Я вышел из своего убежища, а хирург, положив в металлический таз только что извлеченные органы, снова склонился над столом.
Оккам даже бровью не повел.
— Итак, доктор, что привело вас сюда этой холодной ночью?
Я не сразу нашелся что ответить, поскольку все еще находился под впечатлением от увиденного.
— Вы можете поблагодарить за это Уильяма. Он подвез меня вместе с… — указал я пистолетом, — вместе с вашим пациентом. Вы рехнулись? Что вы делаете?
— Думаю, это очевидно. Особенно для вас, доктор.
— Только не пытайтесь сравнивать эту… эту работу мясника с моей деятельностью.
— Знаю, доктор, я не обладаю вашими навыками, но будьте гуманны. Мы все с чего-то начинали.
— Это точно. Но не все мы хирурги, Оккам. У вас нет на это прав… вы совершаете преступление!
— Не понимаю почему. Эти тела все равно должны были пойти под нож. Ваш или мой — не вижу разницы.
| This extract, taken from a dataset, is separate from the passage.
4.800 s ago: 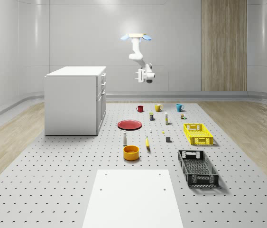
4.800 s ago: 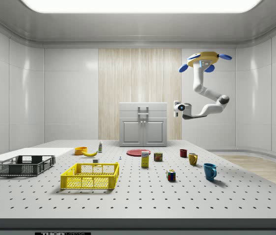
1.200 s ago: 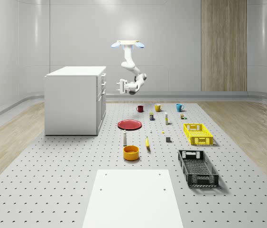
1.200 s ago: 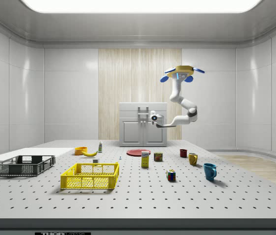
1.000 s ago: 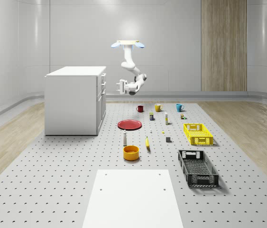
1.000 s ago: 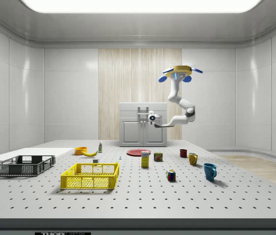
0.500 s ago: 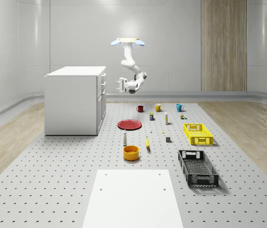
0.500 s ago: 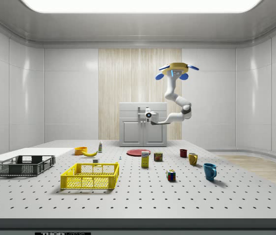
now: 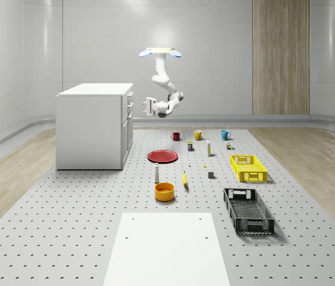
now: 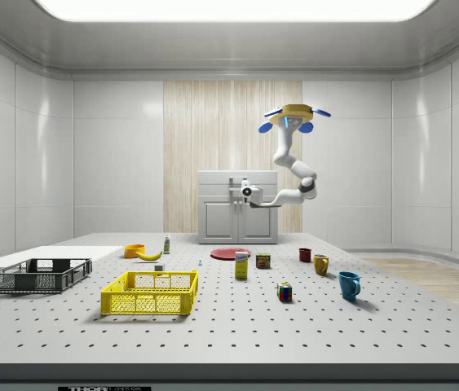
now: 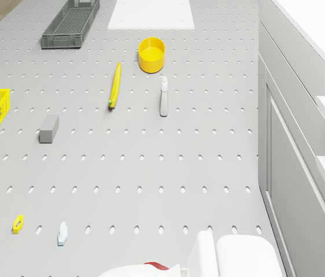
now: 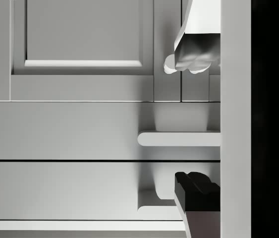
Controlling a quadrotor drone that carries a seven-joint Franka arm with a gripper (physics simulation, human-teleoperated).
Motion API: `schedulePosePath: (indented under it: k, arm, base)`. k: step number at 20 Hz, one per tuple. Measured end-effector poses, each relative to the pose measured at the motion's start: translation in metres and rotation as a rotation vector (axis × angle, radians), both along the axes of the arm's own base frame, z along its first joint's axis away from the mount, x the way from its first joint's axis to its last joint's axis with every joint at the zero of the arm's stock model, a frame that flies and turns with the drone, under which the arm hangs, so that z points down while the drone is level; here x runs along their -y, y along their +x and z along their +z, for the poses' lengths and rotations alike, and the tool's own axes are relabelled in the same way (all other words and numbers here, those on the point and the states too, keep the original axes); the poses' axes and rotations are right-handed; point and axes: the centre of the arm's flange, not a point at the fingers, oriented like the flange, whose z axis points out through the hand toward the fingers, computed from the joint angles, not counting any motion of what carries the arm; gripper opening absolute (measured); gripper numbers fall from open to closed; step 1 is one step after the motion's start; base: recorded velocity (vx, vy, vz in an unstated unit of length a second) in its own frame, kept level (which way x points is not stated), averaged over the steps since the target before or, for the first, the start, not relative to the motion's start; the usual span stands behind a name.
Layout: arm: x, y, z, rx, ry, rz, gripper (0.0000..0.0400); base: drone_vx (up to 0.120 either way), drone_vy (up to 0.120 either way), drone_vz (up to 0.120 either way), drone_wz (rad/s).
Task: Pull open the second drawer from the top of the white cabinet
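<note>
The white cabinet [image 9: 93, 125] stands at the whole-scene view's left, with its drawer fronts [image 9: 130, 106] facing right. The drone [image 9: 161, 52] hovers high, right of the cabinet, over the table near the red plate. My gripper [image 9: 147, 107] points at the drawers, a short gap from them. In the side view the gripper [image 10: 245, 192] overlaps the cabinet [image 10: 238, 218] at drawer height. In the wrist view two closed drawers show, and the second drawer's handle [image 12: 179, 139] lies between my open fingers [image 12: 194, 54], untouched. The gripper [image 12: 195, 124] holds nothing.
On the pegboard table [image 9: 84, 202] lie a red plate [image 9: 163, 156], several mugs [image 9: 199, 135], a bottle [image 9: 156, 173], a banana [image 9: 185, 179], a yellow bowl [image 9: 164, 191], a yellow crate [image 9: 248, 168], a black crate [image 9: 248, 210] and a white board [image 9: 167, 247].
Drone and arm have come from the whole-scene view's right toward the cabinet and dropped slightly. The gripper turned from pointing down to face the drawers and now sits close to them.
</note>
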Motion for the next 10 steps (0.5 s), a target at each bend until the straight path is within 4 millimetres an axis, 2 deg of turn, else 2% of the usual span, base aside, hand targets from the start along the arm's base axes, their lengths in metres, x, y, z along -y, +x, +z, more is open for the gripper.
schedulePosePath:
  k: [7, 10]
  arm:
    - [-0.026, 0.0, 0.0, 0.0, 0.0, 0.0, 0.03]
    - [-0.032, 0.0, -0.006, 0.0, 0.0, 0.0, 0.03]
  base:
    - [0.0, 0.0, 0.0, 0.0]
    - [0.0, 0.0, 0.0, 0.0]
— Вы будете объяснять это полиции. А знаете ли вы, что они ищут серийного убийцу, который вырезает сердца у своих жертв?
— Я видел, как они разыскивали что-то у реки. Обычно тела остаются под водой, но иногда поднимаются на поверхность. В последнее время я понял, что эффективнее всего набивать пустую грудную клетку свинцом.
— Боже, сколько их всего было?
— Пятнадцать, может, двадцать. Я уже сбился со счета. Ваш человек, Уильям, оказывает неоценимую услугу мне и всему человечеству.
Уильям говорил только насчет дюжины.
— Полиция подозревает в этом меня. Они считают, что я убийца!
Оккам поднял голову, на его лице изобразилось удивление.
— Я не знал об этом. Жаль, очень жаль, приношу свои извинения. Но, поскольку вы все еще на свободе, я делаю вывод, что их подозрения не нашли подтверждения.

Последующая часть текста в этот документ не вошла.